Consider what nuclear gets us:
(1) An electricity source that doesn’t depend on wind or sunlight or the limited amount of energy storage available, and emits virtually no greenhouse gases. It could reduce CO2 emissions by 40%.
(2) An energy-efficient way to produce hydrogen, which could be used directly in automobiles and trucks or added to biofuels to make their production higher by a factor of three. Presently, transportation accounts for about 33% of CO2 emissions; all of that could be eliminated through conservation, electrification, and alternate fuels.

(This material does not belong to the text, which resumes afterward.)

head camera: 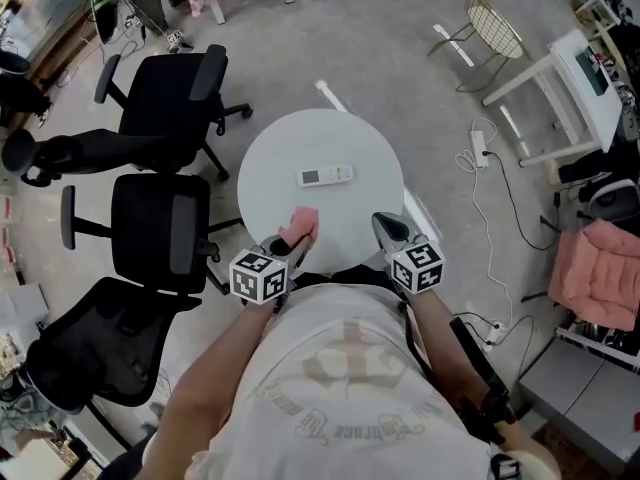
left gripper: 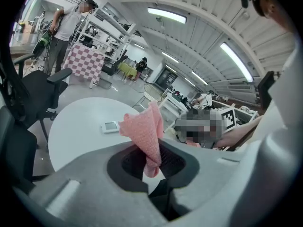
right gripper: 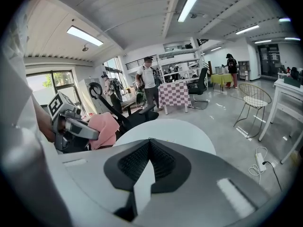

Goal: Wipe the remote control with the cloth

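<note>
We find no text that can be read. Just behind the left gripper point(head camera: 297, 238) and the right gripper point(head camera: 384, 224), the marker cubes point(head camera: 259, 276) show only black-and-white square patterns. Further back, the person's shirt point(head camera: 345, 388) carries curved lettering, too blurred to read.

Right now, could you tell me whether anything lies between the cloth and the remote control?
Nothing visible does: only bare table separates the cloth, pinched in the left tongs, from the remote control.
</note>
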### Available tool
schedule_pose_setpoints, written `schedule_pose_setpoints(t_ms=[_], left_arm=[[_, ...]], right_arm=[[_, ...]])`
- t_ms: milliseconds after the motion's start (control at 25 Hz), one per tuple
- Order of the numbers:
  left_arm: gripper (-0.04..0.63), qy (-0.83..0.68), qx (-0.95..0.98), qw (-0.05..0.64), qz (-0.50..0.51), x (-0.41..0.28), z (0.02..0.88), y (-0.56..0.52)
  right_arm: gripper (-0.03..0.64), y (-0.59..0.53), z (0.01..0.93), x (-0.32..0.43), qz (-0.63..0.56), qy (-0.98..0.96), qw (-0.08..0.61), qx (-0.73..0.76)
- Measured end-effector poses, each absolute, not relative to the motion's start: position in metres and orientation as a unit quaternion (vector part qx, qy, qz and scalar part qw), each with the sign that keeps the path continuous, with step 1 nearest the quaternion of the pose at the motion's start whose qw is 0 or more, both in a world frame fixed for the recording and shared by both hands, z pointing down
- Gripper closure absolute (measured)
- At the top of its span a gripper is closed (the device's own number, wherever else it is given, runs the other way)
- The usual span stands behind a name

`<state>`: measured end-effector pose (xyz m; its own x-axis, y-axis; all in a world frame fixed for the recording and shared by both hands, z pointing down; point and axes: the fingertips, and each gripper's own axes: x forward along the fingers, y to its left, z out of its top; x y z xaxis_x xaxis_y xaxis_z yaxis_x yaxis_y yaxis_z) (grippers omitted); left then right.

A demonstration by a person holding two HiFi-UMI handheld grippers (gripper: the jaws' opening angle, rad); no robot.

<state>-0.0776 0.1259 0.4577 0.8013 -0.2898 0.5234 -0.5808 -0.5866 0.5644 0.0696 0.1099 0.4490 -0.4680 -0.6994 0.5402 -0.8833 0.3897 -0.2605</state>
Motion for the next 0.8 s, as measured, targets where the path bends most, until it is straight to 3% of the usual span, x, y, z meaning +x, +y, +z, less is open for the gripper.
schedule_pose_setpoints(t_ms=[800], left_arm=[[0.555, -0.279, 0.828, 0.408, 0.264, -0.005, 0.504, 0.049]], right_arm=[[0.611, 0.029, 0.532, 0.087, 0.231, -0.871, 0.300, 0.314]])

(3) A huge reduction in air pollution, lowered trade deficits, and freedom from Middle-East involvements.
Not only must we develop nuclear energy on a major scale, there is no valid reason not to.
Very interesting article from UTNE
http://www.utne.com/2008-01-01/Environment/Atomic-Dreams.aspx
titled:
Atomic Dreams
How the nuclear lobby is spinning liberals, lawmakers, and grassroots environmentalists
Which argues that nuclear energy is being strongly lobbied b/c there is a lot of money to be made from this... "Embedded in the 2005 Energy Bill was a provision granting the nuclear industry $13 billion in new tax credits and loan guarantees; $2 billion was set aside for the first utilities that filed applications for new plants. The subsidies allowed utilities, insurance companies, and investors to begin rethinking nuclear power’s future....
Currently, 104 nuclear power plants produce about 20 percent of the United States’ electricity. To make a real reduction in U.S. carbon emissions would require building as many as 250 additional power plants. To make significant cuts in global greenhouse gas emissions, the world’s nations would need to build 21 new reactors every year for the next 50 years. Given that it takes about 10 years to build a nuclear reactor, the first new nuclear plants wouldn’t start contributing to carbon reductions until nearly 2020. Too late to be effective, if you accept NASA climate scientist James Hansen’s prediction that we have only a decade to take action."